◆ Description of the task: Each line of the listing is to be retyped exactly as given.

◆ Data below:
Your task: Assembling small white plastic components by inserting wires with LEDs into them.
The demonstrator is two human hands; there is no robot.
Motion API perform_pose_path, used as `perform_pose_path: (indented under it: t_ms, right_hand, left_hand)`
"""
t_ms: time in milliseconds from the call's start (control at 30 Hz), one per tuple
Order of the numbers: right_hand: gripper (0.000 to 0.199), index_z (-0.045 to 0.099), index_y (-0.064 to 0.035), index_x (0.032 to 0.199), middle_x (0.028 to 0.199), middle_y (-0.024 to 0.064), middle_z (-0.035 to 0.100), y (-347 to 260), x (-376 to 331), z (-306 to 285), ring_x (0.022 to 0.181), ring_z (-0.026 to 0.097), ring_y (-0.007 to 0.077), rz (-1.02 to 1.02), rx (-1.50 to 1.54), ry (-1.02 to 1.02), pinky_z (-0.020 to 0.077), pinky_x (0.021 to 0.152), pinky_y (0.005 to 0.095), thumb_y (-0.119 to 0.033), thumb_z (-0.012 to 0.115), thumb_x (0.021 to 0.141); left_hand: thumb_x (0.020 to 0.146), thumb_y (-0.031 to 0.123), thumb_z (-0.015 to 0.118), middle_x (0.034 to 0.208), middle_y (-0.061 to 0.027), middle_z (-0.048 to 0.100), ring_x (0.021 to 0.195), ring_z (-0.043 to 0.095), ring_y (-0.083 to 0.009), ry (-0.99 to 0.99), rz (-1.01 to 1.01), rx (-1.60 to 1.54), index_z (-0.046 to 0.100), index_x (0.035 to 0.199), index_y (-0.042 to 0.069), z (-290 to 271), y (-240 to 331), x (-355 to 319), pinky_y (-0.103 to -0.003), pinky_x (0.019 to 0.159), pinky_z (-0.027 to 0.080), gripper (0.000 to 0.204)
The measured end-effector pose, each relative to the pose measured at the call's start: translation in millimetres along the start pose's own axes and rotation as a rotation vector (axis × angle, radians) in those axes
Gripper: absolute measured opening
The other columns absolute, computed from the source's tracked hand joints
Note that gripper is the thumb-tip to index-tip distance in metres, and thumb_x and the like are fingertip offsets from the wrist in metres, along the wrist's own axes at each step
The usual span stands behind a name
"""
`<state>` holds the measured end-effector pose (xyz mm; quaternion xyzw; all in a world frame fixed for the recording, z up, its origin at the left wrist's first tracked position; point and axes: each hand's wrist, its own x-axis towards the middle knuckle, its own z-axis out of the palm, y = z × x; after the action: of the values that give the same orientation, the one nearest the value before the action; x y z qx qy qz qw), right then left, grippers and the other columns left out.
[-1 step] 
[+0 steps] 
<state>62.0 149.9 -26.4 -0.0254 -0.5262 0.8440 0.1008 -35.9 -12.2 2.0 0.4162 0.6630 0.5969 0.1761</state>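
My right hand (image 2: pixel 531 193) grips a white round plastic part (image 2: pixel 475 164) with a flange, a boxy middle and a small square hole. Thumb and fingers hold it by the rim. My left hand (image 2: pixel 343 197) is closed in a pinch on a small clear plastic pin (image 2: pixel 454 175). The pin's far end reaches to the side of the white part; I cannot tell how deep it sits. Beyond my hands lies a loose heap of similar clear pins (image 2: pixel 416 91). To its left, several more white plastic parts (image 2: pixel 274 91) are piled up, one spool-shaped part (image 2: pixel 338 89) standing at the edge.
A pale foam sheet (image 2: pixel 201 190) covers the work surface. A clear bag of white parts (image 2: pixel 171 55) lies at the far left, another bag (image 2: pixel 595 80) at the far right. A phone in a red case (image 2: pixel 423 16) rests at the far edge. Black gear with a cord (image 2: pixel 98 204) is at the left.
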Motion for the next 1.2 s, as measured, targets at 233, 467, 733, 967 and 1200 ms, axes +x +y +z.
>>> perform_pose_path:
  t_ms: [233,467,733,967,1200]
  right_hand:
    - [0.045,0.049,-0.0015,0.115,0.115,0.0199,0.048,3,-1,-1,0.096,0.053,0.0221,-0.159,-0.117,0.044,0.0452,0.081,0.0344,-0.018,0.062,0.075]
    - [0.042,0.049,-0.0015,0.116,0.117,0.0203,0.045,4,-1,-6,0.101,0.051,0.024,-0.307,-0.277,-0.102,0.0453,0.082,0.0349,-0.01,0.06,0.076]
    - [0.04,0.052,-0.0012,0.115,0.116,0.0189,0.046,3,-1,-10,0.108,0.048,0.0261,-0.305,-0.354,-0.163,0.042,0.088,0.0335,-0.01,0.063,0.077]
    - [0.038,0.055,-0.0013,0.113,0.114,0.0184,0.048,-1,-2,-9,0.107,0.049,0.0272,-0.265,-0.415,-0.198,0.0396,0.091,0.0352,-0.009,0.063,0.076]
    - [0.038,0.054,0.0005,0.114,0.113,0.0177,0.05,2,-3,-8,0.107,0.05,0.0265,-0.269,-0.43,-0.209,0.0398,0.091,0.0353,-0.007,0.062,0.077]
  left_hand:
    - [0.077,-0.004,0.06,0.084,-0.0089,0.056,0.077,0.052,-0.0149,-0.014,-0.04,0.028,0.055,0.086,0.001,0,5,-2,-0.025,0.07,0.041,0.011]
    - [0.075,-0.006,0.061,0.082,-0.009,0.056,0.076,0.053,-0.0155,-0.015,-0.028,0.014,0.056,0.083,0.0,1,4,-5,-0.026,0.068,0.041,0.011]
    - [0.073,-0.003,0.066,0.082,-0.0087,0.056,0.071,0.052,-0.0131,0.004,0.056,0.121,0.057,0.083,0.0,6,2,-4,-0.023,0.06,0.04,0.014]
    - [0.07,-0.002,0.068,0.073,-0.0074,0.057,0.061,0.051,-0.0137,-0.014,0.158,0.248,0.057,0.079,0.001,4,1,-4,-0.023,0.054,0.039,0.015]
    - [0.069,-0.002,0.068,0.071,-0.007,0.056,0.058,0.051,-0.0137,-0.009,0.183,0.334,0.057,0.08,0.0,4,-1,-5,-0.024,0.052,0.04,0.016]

◆ Result:
Your task: Assembling small white plastic components by inserting wires with LEDs into them.
The demonstrator is two human hands; there is no robot.
Motion API perform_pose_path, used as `perform_pose_path: (indented under it: t_ms, right_hand, left_hand)`
"""
t_ms: time in milliseconds from the call's start (control at 30 Hz), one per tuple
Order of the numbers: right_hand: gripper (0.000 to 0.199), index_z (-0.045 to 0.099), index_y (-0.064 to 0.035), index_x (0.032 to 0.199), middle_x (0.028 to 0.199), middle_y (-0.024 to 0.064), middle_z (-0.035 to 0.100), y (-347 to 260), x (-376 to 331), z (-306 to 285), ring_x (0.022 to 0.181), ring_z (-0.026 to 0.097), ring_y (-0.007 to 0.077), rz (-1.02 to 1.02), rx (-1.50 to 1.54), ry (-1.02 to 1.02), pinky_z (-0.020 to 0.077), pinky_x (0.021 to 0.152), pinky_y (0.005 to 0.095), thumb_y (-0.119 to 0.033), thumb_z (-0.012 to 0.115), thumb_x (0.021 to 0.141); left_hand: thumb_x (0.020 to 0.146), thumb_y (-0.031 to 0.123), thumb_z (-0.015 to 0.118), middle_x (0.034 to 0.208), middle_y (-0.061 to 0.027), middle_z (-0.048 to 0.100), ring_x (0.021 to 0.195), ring_z (-0.043 to 0.095), ring_y (-0.083 to 0.009), ry (-0.99 to 0.99), rz (-1.01 to 1.01), rx (-1.60 to 1.54), index_z (-0.046 to 0.100), index_x (0.035 to 0.199), index_y (-0.042 to 0.069), z (-290 to 271), y (-240 to 331), x (-355 to 319), pinky_y (-0.103 to -0.003), pinky_x (0.019 to 0.159), pinky_z (-0.027 to 0.080), gripper (0.000 to 0.204)
The measured end-effector pose, each relative to the pose measured at the call's start: translation in millimetres along the start pose's own axes and rotation as a rotation vector (axis × angle, radians) in those axes
Gripper: absolute measured opening
The other columns absolute, computed from the source's tracked hand joints
Note that gripper is the thumb-tip to index-tip distance in metres, and thumb_x and the like are fingertip offsets from the wrist in metres, along the wrist's own axes at each step
The usual span stands behind a name
"""
`<state>` holds the measured end-effector pose (xyz mm; quaternion xyzw; all in a world frame fixed for the recording, z up, its origin at the left wrist's first tracked position; point and axes: each hand's wrist, its own x-axis towards the middle knuckle, its own z-axis out of the palm, y = z × x; after the action: of the values that give the same orientation, the one nearest the value before the action; x y z qx qy qz qw), right then left, grippers and the other columns left out.
[-1 step] 
[+0 steps] 
<state>62.0 149.9 -26.4 -0.0254 -0.5262 0.8440 0.1008 -35.9 -12.2 2.0 0.4162 0.6630 0.5969 0.1761</state>
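My right hand (image 2: pixel 531 193) grips a white round plastic part (image 2: pixel 475 164) with a flange, a boxy middle and a small square hole. Thumb and fingers hold it by the rim. My left hand (image 2: pixel 343 197) is closed in a pinch on a small clear plastic pin (image 2: pixel 454 175). The pin's far end reaches to the side of the white part; I cannot tell how deep it sits. Beyond my hands lies a loose heap of similar clear pins (image 2: pixel 416 91). To its left, several more white plastic parts (image 2: pixel 274 91) are piled up, one spool-shaped part (image 2: pixel 338 89) standing at the edge.
A pale foam sheet (image 2: pixel 201 190) covers the work surface. A clear bag of white parts (image 2: pixel 171 55) lies at the far left, another bag (image 2: pixel 595 80) at the far right. A phone in a red case (image 2: pixel 423 16) rests at the far edge. Black gear with a cord (image 2: pixel 98 204) is at the left.
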Motion for the next 1.2 s, as measured, targets at 233, 467, 733, 967 and 1200 ms, axes +x +y +z.
>>> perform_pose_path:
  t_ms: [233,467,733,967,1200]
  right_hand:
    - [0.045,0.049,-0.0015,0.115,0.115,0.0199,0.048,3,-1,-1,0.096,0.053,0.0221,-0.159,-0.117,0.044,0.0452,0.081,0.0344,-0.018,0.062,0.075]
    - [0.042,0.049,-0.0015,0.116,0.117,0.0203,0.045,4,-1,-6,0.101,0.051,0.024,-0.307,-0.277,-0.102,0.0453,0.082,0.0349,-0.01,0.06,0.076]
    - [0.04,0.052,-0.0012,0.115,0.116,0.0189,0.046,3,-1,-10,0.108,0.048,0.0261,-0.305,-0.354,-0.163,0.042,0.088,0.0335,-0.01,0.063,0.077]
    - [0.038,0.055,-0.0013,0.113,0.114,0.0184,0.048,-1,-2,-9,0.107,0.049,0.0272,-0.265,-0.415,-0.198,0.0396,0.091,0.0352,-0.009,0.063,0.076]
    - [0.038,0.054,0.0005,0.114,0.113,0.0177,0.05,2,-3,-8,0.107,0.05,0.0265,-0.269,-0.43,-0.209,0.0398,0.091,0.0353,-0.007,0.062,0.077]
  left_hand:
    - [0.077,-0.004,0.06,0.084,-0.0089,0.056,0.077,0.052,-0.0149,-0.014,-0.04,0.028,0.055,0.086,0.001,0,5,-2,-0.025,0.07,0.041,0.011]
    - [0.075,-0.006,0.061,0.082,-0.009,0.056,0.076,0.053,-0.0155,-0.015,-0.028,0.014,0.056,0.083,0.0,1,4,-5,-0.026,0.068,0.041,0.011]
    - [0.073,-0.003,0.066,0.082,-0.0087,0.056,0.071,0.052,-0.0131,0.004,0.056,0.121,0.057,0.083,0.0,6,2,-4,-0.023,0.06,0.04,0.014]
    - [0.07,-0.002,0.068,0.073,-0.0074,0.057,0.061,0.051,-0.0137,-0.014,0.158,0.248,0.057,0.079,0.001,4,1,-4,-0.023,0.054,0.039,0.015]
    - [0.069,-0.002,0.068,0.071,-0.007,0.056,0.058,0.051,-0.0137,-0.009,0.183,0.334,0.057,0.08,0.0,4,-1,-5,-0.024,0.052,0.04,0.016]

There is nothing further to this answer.